Figure 1. Schematic image of the model setup and results of the proposed learning rule.

(A) Left: Schematic image of the model. The input x to the neural network is a linear mixture of independent sources s, i.e., x = As, where A is a mixing matrix. The neural network linearly sums the input and produces the output u = Wx, where W is a synaptic strength matrix. The goal is to learn the W ∝ A⁻¹ (or its row permutations and signflips) for which the outputs become independent. To this end, a global signal E is computed based on the outputs of individual neurons and gate activity-dependent changes in W during learning. Right: Time traces of s, x, u, and E. (B) A dynamic trajectory of the synaptic strength matrix while the network learns to separate independent sources. The learning rule is formulated as a gradient descent algorithm of a cost function L, whose landscape is depicted as a function of synaptic strength parameters (W₁₁, W₁₂).
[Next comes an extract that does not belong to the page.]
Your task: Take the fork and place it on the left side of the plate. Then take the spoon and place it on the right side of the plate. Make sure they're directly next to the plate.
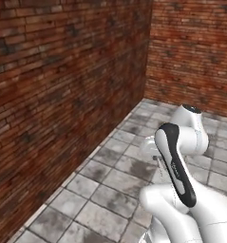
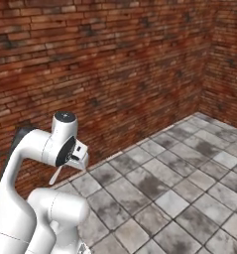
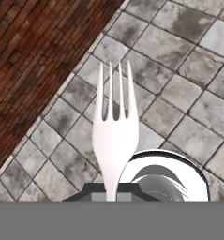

Note that in order to graphically illustrate the results in this three-dimensional plot, we used a two-dimensional rotation matrix with angle 6/π as the mixing matrix A and restricted W as a rotation and scaling matrix (W₁₁, W₁₂; −W₁₂, W₁₁). The red trajectory displays how the gradient descent algorithm reduces the cost function L by adjusting (W₁₁, W₁₂). The three inset panels display the distributions of the network output (u₁, u₂) during the course of the learning. Each point represents sampled outputs and the brightness of the blue color represents probability density. Top: The outputs are not independent at the initial condition (W₁₁, W₁₂) = (1.5, 0). Middle: The distribution of the outputs is rotated during learning. Bottom: The network outputs become independent at the final state (W₁₁, W₁₂) = (cos 6/π, sin 6/π). The two sources are drawn independently from the same Laplace distribution (see Methods). Note that a MATLAB source code of the EGHR is appended as Supplementary Source Code 1.